Popular books such as Hunger Games, My Sisters Keeper, and Kite Runner are featured in the librarian display case which is wrapped in red caution tape that reads Danger Do Not Enter. These books have been challenged or banned from libraries at some point in time. This week, East’s library joins thousands of other public libraries and book stores all over the country, to participate in Book Banning Week. This annual event is where people read banned books to celebrate their freedom and the First Amendment. Book displays, book talks, and other special events educate others about the harms of censorship. Kathy Knop, the East librarian, participates in Book Banning Week every year.
“It is important to let people know that we should have the right to read what we want and not have others tell us what is right and wrong,” Knop said.
Book Banning Week was started in 1982, in reaction to an increase in the number of books challenged. According to the American Librarian Association, ALA, over 11,000 books have been challenged since 1982 and more than a book a day faces removal from public access in school and public libraries due to challenges.
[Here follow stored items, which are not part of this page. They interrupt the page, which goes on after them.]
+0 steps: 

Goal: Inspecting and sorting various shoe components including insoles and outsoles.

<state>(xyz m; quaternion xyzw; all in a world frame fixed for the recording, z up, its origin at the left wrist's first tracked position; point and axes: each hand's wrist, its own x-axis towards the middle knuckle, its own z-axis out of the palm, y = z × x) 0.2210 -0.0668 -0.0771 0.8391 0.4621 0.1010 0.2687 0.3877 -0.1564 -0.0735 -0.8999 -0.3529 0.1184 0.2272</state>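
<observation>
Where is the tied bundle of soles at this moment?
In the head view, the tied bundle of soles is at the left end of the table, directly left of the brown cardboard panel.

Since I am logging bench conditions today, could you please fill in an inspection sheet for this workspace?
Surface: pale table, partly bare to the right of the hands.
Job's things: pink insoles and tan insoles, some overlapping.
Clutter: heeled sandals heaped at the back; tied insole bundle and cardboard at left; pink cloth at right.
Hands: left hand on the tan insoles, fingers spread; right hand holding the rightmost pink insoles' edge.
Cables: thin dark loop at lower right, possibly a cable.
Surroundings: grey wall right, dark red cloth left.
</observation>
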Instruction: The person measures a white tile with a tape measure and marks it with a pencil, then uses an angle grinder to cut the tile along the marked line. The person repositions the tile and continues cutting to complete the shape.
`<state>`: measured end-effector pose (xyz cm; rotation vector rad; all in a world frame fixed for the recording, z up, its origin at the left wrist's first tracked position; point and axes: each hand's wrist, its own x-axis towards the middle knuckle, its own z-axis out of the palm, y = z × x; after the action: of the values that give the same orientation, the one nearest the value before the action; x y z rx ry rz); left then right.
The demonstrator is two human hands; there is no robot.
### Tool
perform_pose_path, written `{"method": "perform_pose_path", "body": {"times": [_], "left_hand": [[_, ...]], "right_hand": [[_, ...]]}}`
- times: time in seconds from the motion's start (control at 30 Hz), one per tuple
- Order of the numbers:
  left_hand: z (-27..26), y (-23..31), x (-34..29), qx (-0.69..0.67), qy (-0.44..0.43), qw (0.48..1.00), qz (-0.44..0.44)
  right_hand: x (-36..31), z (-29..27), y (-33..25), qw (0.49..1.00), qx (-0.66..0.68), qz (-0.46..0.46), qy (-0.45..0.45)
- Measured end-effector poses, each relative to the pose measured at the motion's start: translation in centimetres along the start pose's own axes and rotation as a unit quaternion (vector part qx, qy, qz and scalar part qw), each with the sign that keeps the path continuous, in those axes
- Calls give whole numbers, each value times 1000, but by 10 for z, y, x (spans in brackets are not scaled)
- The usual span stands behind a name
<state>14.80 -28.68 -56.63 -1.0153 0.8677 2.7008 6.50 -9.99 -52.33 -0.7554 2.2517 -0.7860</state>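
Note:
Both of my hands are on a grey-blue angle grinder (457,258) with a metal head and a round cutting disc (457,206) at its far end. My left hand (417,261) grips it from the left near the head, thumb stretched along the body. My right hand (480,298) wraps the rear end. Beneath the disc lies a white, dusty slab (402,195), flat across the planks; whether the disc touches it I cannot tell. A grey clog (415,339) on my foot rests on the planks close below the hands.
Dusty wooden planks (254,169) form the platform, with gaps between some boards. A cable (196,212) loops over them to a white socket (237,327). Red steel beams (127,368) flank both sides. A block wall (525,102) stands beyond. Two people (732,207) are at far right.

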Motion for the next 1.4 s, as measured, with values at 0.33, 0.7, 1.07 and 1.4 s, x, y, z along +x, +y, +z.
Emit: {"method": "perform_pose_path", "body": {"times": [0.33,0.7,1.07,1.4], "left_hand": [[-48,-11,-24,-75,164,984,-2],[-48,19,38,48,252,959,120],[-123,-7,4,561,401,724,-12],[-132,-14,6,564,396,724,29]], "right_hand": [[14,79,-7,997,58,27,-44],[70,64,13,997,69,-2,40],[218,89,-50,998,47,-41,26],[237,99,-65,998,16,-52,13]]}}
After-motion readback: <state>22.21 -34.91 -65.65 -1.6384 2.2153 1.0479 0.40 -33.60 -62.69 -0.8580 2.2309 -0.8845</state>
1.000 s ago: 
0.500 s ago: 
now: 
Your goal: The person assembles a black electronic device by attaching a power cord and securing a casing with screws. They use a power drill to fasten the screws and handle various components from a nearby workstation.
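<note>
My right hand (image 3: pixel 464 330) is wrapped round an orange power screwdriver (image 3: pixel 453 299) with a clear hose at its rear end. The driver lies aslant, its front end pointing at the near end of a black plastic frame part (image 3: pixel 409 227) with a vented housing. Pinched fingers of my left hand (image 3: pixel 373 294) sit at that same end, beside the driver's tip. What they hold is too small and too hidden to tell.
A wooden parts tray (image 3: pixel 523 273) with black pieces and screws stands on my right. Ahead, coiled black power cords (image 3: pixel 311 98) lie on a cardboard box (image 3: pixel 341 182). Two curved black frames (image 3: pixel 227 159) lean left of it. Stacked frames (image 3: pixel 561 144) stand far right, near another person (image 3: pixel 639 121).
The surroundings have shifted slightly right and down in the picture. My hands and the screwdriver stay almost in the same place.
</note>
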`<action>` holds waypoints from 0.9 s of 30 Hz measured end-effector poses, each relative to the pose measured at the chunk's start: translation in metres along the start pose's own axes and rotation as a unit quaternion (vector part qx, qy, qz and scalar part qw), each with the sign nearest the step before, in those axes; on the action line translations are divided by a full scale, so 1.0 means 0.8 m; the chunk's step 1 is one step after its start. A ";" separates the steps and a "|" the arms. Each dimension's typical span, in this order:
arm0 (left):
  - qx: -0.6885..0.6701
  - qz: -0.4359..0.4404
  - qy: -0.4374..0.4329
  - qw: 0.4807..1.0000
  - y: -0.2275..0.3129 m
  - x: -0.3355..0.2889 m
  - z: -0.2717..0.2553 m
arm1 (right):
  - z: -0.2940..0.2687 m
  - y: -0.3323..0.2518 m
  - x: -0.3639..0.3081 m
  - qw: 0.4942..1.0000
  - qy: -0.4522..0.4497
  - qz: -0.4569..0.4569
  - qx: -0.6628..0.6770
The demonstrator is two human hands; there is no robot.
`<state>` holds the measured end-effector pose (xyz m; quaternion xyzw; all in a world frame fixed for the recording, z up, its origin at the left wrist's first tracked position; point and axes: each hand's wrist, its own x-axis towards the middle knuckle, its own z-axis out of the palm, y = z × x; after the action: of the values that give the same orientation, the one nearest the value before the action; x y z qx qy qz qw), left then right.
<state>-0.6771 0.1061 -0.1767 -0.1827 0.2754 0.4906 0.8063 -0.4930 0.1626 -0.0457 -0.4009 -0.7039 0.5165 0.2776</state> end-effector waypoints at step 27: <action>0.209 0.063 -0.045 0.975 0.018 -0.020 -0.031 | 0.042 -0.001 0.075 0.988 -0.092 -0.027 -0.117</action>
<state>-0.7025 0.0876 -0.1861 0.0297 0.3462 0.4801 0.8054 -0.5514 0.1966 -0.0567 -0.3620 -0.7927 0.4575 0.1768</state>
Challenges are formal written complaints attempting to remove or restrict material in a book that they deem as inappropriate. Throughout history, all types of people and groups have tried to ban books and continue to because they conflict with their beliefs. Many of them challenge books with the intention that they are protecting others from difficult ideas and information. In order to prevent a book from being banned parents, teachers, students, and other members in society advocate for a book or a collection to be kept in libraries.